Forrester recently Waved Dynamic Case Management (DCM). After a long discussion of what DCM is, they evaluate vendors (mostly incumbent BPMS providers) on only six capabilities:![]()
- Design
- Development environment
- Capture, CCM, and ECM support and security
- Case handling and guidance
- Case-centric application support
- Automation and event management
More enlightened definitions, I think, come from practitioners a little closer to the field:
Keith Swenson lists six characteristics of an Adaptive Process:
- simplified deployment: the case templates do not need to be designed in advance to fit the situation. You deploy an uncustomized system into the organization, and then it is adapted by the case managers themselves as needed.
- exercise: The system is not “designed” by a central planner, but instead it is trained by exercising it.
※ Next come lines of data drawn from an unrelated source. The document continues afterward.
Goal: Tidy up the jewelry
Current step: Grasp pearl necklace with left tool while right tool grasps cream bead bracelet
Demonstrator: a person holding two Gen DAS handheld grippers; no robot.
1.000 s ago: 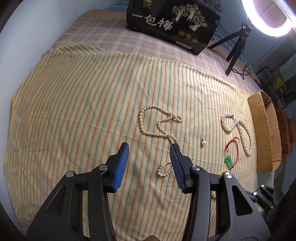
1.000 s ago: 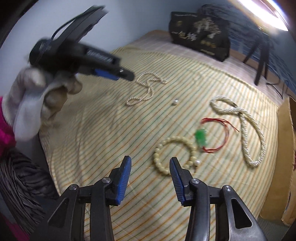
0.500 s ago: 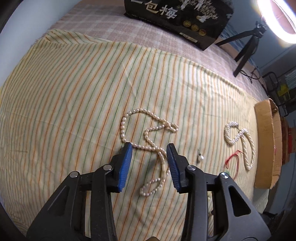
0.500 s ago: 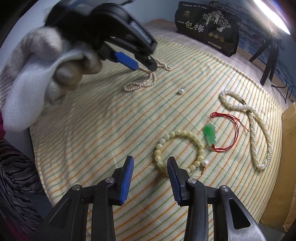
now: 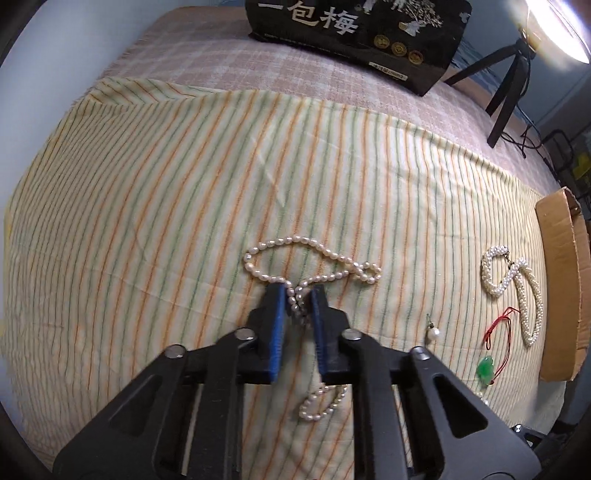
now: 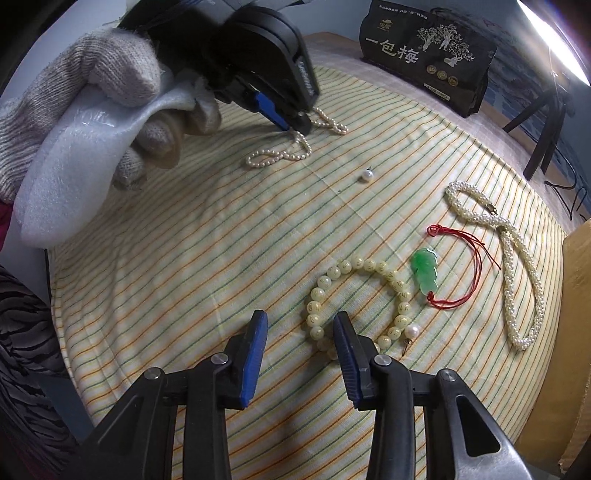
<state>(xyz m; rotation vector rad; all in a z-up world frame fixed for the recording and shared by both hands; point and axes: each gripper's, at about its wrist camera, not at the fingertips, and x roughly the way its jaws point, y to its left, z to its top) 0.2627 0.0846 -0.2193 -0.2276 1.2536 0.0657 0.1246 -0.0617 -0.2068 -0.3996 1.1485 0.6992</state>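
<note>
A thin pearl necklace [image 5: 314,245] lies looped on the striped cloth. My left gripper [image 5: 297,299] has closed on its middle strands, tips down at the cloth; the right wrist view shows it [image 6: 295,127] on the necklace [image 6: 280,157]. My right gripper [image 6: 301,325] is open and empty, just left of a cream bead bracelet [image 6: 354,266]. A green jade pendant on red cord [image 6: 424,273], a thick woven pearl necklace [image 6: 517,258], a loose pearl drop [image 6: 366,175] and a pearl earring [image 6: 412,330] lie nearby.
A black printed bag [image 5: 354,33] stands at the far edge. A cardboard box [image 5: 561,295] sits at the right edge of the cloth. A black tripod [image 5: 509,85] with a ring light stands at the back right.
My left gripper moved forward and down over the thin pearl necklace and closed its jaws on the strands. My right gripper stayed open and drifted slightly toward the bead bracelet.
</note>
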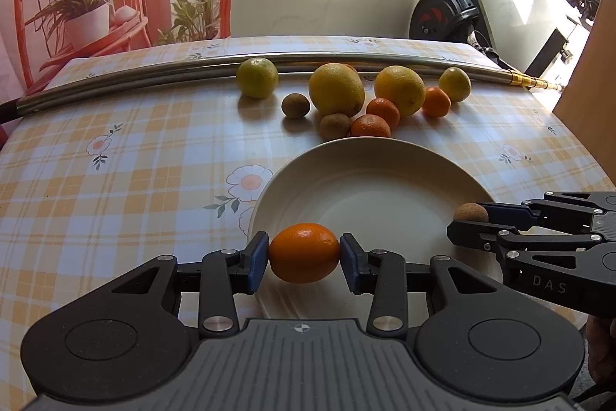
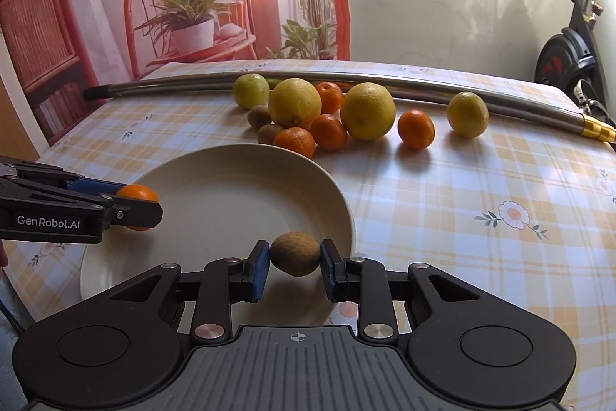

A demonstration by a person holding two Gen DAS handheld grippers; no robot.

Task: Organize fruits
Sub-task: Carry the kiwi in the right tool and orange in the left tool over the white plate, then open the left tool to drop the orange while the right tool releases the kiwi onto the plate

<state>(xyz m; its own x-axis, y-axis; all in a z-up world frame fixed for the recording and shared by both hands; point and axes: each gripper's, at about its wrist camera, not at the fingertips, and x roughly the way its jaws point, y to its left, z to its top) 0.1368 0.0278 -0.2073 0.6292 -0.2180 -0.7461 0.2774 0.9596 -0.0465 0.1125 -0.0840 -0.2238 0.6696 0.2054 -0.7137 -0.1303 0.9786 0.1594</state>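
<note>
Rolling is the main worry here, since both pieces of fruit are round and the cream plate [image 1: 292,176] has only a shallow, sloping rim. The left gripper [image 1: 304,255] has its blue pads pressed on the two ends of a mandarin [image 1: 304,252], jaws narrowed to that fruit's width, and holds it over the plate's near rim at about 7 o'clock of the dish. The right gripper [image 2: 294,257] is pinched tight on a small brown kiwi [image 2: 295,253], poised over the near right rim at roughly 5 o'clock. Neither fruit looks to be resting on the plate yet, though how far above it they hang cannot be told. Released from there, each would likely land on the slope; the mandarin might run inward, or tip outward onto the checked tablecloth [image 1: 115,180] and off toward the near table edge. Both grippers crowd the same side of the plate, so a careless swing could knock one fruit out of the other's hold. A hard squeeze could bruise the soft kiwi. Beyond the plate at 12 o'clock, the loose cluster of remaining fruit [image 2: 331,114] lies against a metal pole [image 2: 385,79]; nudging it could send pieces rolling.
</note>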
Those parts that get the most use, and have the most need of improvement, will get the most effort.
- learning: the system as a whole learns how to support the organization. Instead of designing for a theoretical idealized business case, it learns from the real business cases, with the real people working on them.
- practice: the training is accomplished by doing the work, and without the need to make an abstract theory about the underlying mechanisms.
- stability: the system can be extremely stable because it senses and responds to perturbations automatically. The case managers themselves can shift behavior as needed, without waiting for programmers or other specialists.
- optimized: each part of the organization can optimize use to their particular needs, for their particular part of the business, and their particular employees and skills. This level of optimization can only be achieved through self-modification.
Max Pucher simplifies and then expands these ideas (I encourage all to read the full content of all posts referenced here.) He uses three criteria to define an Adaptive Process:
- Adaptive Process is a productive system that deploys not only the organization and process structure but through backend interfaces becomes the system of record for the business data entities and content involved. All processes are completely transparent as per access authorization and fully auditable.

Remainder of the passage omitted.